__TASK TO CARRY OUT__:
Please repeat, exactly as written, the line containing "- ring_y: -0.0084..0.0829" and every line after it through the end of the records below.

AVAILABLE DATA Block Start

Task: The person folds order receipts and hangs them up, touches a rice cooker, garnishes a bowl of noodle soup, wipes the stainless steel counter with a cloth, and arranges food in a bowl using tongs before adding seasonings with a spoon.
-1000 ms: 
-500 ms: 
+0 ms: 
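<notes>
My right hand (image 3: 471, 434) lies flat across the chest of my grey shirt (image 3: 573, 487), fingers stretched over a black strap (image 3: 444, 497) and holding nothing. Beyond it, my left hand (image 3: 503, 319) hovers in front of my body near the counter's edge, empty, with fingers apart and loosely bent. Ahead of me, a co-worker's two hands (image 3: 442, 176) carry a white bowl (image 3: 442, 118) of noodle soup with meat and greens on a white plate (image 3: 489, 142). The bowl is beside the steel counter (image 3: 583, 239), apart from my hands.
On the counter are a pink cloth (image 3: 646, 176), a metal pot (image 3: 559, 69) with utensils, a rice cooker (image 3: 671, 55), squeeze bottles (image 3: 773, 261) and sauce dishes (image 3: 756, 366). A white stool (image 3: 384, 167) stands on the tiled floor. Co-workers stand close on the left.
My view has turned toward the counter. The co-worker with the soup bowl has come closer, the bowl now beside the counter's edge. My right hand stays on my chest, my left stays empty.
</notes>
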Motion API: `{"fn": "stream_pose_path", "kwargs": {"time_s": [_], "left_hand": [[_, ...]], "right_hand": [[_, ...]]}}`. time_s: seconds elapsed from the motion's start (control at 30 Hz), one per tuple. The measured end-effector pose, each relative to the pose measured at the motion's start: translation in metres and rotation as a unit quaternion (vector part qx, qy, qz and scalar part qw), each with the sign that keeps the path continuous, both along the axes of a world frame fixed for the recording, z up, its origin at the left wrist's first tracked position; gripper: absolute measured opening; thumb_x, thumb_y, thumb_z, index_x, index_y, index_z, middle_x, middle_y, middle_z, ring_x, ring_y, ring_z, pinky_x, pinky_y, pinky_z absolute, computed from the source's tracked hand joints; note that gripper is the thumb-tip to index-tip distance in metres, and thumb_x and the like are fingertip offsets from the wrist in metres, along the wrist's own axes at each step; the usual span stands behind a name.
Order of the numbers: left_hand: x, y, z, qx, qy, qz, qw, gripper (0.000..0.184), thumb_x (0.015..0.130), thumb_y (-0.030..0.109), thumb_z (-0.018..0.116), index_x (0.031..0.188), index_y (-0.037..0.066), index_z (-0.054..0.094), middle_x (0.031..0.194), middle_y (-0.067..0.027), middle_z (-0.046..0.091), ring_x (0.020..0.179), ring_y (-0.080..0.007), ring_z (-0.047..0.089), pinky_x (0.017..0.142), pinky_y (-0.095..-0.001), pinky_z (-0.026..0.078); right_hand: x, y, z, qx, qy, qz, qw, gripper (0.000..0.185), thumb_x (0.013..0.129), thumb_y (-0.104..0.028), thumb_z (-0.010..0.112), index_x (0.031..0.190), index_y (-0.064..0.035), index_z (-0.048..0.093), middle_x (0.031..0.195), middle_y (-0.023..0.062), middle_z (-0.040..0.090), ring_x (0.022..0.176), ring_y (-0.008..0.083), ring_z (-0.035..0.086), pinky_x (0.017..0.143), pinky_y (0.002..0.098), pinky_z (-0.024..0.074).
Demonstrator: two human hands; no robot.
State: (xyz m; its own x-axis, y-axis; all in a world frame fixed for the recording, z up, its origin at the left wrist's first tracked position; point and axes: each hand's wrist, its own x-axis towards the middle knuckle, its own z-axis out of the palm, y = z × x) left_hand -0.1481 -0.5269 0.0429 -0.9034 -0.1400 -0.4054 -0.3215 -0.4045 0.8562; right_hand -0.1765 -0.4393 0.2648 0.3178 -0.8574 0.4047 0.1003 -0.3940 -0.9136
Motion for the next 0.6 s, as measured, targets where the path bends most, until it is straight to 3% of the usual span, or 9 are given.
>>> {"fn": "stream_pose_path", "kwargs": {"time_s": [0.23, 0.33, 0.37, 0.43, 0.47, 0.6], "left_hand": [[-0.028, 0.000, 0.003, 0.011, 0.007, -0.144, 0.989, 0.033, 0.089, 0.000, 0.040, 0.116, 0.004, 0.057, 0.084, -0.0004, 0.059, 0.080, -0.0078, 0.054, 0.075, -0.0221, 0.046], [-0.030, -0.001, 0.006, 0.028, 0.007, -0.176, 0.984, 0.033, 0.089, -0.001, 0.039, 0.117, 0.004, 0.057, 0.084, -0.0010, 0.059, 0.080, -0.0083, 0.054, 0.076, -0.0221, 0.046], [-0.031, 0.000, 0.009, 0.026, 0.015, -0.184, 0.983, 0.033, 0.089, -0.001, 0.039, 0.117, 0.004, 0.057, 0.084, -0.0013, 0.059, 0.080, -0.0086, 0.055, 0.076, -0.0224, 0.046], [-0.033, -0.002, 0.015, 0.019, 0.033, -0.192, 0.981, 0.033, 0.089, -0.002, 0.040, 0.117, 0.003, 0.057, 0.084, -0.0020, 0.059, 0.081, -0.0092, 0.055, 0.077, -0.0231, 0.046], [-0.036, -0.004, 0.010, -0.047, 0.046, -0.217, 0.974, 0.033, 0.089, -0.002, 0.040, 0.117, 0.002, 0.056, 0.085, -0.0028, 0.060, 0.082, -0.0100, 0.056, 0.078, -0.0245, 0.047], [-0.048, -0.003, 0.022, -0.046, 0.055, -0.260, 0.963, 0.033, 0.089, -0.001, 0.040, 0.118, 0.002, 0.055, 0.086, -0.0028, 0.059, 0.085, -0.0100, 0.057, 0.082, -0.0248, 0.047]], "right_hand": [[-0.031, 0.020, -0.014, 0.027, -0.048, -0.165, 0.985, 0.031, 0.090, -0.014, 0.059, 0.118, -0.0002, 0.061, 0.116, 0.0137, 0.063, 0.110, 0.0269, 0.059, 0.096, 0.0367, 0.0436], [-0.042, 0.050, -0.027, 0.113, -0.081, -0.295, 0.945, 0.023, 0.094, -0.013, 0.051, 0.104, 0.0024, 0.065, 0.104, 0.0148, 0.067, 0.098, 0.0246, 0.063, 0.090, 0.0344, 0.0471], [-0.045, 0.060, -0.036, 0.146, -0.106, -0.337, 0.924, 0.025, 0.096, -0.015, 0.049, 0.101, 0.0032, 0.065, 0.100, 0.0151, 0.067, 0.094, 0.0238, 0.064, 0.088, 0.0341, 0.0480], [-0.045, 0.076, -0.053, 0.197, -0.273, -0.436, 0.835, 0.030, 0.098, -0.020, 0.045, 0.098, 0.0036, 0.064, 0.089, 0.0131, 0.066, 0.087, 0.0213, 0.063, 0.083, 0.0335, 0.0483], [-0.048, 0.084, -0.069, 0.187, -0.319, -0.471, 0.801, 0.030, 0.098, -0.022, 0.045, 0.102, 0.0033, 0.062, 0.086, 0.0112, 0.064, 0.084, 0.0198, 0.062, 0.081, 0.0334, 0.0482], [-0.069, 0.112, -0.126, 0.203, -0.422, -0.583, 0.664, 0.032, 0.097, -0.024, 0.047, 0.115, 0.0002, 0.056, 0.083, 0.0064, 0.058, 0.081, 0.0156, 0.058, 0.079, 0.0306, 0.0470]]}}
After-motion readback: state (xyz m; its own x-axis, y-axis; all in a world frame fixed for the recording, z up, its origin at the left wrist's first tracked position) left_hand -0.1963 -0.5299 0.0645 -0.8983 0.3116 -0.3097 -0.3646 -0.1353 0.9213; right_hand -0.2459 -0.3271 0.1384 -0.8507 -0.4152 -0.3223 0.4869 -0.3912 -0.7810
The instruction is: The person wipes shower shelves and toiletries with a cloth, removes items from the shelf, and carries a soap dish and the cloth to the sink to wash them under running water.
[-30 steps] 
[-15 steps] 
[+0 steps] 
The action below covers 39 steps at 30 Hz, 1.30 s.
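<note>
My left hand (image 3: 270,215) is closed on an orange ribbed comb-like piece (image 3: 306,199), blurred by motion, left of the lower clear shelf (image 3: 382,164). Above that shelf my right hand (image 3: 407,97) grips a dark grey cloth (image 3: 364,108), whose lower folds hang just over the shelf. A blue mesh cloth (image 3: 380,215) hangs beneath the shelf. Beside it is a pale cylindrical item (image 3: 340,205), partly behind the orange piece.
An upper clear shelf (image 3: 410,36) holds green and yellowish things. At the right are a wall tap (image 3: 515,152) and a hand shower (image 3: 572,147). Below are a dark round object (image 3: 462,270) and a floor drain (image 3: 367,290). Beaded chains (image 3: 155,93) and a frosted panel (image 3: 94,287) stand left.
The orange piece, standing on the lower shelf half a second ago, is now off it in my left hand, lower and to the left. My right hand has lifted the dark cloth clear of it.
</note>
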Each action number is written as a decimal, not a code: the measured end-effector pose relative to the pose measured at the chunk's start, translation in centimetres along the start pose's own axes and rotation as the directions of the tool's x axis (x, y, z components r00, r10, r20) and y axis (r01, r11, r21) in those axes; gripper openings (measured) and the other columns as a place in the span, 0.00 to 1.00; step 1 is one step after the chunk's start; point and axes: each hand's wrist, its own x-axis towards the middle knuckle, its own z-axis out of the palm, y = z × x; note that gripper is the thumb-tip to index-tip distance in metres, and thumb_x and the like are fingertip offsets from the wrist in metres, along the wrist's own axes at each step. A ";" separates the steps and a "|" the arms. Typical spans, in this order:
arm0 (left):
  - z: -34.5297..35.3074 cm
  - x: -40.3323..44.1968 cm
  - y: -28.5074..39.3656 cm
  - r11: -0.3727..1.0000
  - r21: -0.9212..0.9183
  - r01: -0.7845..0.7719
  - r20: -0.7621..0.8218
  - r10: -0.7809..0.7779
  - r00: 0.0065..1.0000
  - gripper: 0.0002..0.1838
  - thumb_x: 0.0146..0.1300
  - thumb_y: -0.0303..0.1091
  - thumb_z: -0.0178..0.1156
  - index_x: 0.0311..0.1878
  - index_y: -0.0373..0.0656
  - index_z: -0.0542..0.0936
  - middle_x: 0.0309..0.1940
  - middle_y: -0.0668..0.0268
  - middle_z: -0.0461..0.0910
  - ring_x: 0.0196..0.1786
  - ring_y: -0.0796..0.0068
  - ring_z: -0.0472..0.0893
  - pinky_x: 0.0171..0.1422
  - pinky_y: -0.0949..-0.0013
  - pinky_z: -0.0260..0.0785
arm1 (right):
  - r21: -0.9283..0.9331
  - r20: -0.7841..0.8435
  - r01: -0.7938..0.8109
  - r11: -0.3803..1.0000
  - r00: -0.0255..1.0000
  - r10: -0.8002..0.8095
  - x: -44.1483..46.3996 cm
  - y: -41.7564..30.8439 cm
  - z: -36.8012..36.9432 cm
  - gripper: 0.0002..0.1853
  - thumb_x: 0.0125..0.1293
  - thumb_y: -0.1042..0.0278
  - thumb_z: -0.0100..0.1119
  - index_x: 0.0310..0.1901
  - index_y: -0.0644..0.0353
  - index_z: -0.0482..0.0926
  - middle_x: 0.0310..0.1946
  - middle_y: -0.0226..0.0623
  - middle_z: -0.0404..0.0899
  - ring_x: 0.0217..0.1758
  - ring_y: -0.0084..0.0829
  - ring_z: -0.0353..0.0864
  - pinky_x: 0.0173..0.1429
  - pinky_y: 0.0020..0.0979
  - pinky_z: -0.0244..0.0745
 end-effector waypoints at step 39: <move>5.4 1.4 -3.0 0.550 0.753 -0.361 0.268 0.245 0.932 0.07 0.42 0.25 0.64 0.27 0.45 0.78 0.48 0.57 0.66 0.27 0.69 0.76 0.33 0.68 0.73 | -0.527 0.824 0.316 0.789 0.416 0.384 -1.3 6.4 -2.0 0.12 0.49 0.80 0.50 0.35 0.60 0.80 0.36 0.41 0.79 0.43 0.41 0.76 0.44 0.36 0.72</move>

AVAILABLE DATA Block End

__REPLY TO THE EXERCISE__:
  - ring_y: -0.0084..0.0829
  - ring_z: -0.0353..0.0864
  - pinky_x: 0.0173..0.1429
  - pinky_y: 0.0020..0.0979
  - pinky_z: -0.0244..0.0745
 end-effector waypoints at step 39: <move>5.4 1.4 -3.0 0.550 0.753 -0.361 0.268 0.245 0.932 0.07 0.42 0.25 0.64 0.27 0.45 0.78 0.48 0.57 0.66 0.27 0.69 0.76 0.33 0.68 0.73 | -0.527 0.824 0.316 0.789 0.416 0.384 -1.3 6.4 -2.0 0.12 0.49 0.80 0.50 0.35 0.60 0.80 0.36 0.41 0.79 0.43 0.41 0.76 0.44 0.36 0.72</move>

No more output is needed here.